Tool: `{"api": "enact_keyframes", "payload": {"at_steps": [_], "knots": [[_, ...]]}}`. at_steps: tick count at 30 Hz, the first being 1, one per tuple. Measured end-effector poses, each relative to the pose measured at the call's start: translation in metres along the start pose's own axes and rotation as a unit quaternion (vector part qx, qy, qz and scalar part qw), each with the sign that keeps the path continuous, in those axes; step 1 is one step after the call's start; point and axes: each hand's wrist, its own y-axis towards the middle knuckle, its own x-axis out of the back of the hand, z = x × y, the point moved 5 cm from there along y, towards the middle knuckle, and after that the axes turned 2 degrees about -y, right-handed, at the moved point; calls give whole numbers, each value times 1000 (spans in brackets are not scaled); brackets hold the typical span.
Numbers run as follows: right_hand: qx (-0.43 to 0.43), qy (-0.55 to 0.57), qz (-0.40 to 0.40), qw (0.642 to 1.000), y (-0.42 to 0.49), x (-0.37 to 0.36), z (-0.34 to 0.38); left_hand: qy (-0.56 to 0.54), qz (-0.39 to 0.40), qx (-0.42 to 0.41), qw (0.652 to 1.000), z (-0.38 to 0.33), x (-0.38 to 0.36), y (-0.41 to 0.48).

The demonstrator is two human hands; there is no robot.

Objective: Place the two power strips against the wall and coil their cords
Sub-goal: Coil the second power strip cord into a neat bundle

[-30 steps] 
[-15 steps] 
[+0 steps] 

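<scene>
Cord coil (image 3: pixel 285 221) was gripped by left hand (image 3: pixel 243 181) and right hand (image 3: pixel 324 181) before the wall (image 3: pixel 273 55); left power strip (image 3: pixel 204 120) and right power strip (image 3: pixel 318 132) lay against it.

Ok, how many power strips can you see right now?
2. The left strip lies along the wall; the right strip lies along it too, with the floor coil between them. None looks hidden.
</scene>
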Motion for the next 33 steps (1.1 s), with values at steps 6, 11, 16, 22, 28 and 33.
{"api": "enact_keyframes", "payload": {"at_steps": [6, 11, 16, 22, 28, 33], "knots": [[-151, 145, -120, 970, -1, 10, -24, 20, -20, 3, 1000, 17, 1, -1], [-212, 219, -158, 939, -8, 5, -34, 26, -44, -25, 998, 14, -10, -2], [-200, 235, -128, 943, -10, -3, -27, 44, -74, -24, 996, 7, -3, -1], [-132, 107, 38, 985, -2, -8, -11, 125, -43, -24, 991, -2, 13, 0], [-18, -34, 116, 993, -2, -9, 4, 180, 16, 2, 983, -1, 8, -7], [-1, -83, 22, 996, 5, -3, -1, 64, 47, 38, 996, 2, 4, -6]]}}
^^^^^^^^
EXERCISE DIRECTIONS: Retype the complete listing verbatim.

SOLUTION TO THIS EXERCISE:
Tool: `{"api": "enact_keyframes", "payload": {"at_steps": [_], "knots": [[_, ...]]}}`. at_steps: tick count at 30 Hz, the first being 1, one per tuple. Measured end-effector poses, each relative to the pose measured at the call's start: translation in metres along the start pose's own axes and rotation as a unit quaternion (vector part qx, qy, qz and scalar part qw), each with the sign that keeps the path continuous, in those axes; step 1 is one step after the call's start; point and axes: each hand's wrist, its own y-axis towards the middle knuckle, its own x-axis out of the back of the hand, z = x × y, the point moved 5 cm from there along y, towards the middle knuckle, and after that the axes turned 2 degrees about -y, right-handed, at the moved point; calls give whole numbers, each value times 1000 (spans in brackets are not scaled); brackets hold the typical span.
Numbers run as follows: right_hand: qx (-0.43 to 0.43), qy (-0.55 to 0.57), qz (-0.40 to 0.40), qw (0.642 to 1.000), y (-0.42 to 0.49), x (-0.37 to 0.36), z (-0.34 to 0.38); left_hand: qy (-0.56 to 0.54), qz (-0.39 to 0.40), qx (-0.42 to 0.41), qw (0.652 to 1.000), z (-0.38 to 0.33), x (-0.38 to 0.36), y (-0.41 to 0.48).

The demonstrator is two human hands; there is no robot.

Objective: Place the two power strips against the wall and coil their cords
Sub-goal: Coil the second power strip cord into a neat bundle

[-30 steps] 
[-15 steps] 
[+0 steps] 

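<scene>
Cord coil (image 3: pixel 285 221) was gripped by left hand (image 3: pixel 243 181) and right hand (image 3: pixel 324 181) before the wall (image 3: pixel 273 55); left power strip (image 3: pixel 204 120) and right power strip (image 3: pixel 318 132) lay against it.

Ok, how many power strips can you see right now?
2. The left strip lies along the wall; the right strip lies along it too, with the floor coil between them. None looks hidden.
</scene>
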Motion for the next 33 steps (1.1 s), with values at steps 6, 11, 16, 22, 28 and 33.
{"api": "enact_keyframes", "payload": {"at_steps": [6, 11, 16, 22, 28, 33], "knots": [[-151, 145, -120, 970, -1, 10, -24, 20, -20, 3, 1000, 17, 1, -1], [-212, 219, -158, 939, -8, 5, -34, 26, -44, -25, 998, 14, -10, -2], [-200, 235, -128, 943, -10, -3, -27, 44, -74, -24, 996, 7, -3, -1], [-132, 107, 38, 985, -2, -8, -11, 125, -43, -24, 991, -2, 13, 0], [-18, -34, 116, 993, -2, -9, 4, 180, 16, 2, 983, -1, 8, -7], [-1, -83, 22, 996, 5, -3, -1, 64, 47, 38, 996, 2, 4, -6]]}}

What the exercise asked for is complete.